Directions for this task ::
None of the images should appear in your copy. Transcribe the data in full.

Input data ::
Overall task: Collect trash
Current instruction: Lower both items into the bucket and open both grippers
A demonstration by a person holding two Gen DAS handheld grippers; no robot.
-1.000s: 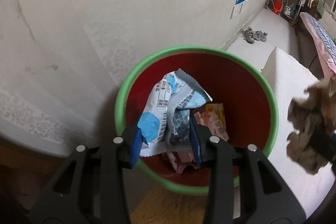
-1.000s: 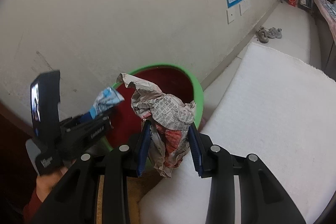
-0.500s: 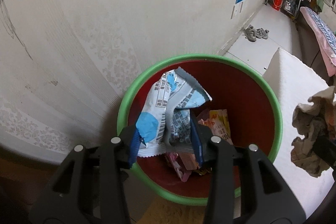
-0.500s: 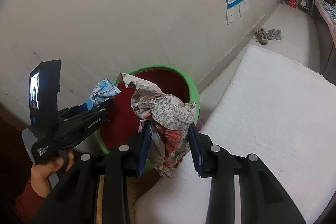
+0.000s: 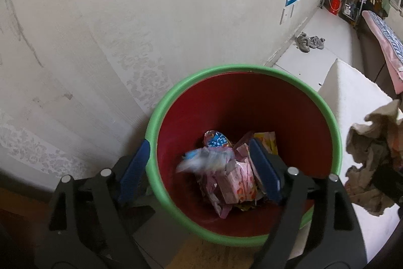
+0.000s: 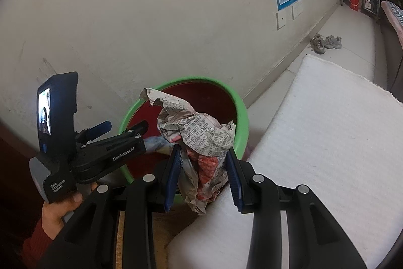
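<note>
Soft, even daylight with faint shadows fills both fisheye views, edges bending and vignetted black, while a wrapper (image 5: 204,159) smears with motion blur.

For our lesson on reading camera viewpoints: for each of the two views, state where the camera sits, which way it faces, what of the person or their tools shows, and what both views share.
Left wrist: on the left hand-held gripper, open, facing down into the red bin of wrappers.
Right wrist: on the right hand-held gripper, shut on crumpled newspaper, facing the wall; shows the person's hand holding the other tool.
Shared: bin, newspaper, shoes, white mat.
</note>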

Exercise solution ::
Overall task: Collect trash
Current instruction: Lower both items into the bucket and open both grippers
A demonstration by a person holding two Gen DAS handheld grippers; no robot.
-1.000s: 
-1.000s: 
-0.500s: 
-0.500s: 
+0.000s: 
+0.000s: 
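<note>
Soft, even daylight with faint shadows fills both fisheye views, edges bending and vignetted black, while a wrapper (image 5: 204,159) smears with motion blur.

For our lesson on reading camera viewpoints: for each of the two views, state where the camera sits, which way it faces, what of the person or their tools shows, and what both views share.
Left wrist: on the left hand-held gripper, open, facing down into the red bin of wrappers.
Right wrist: on the right hand-held gripper, shut on crumpled newspaper, facing the wall; shows the person's hand holding the other tool.
Shared: bin, newspaper, shoes, white mat.
</note>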

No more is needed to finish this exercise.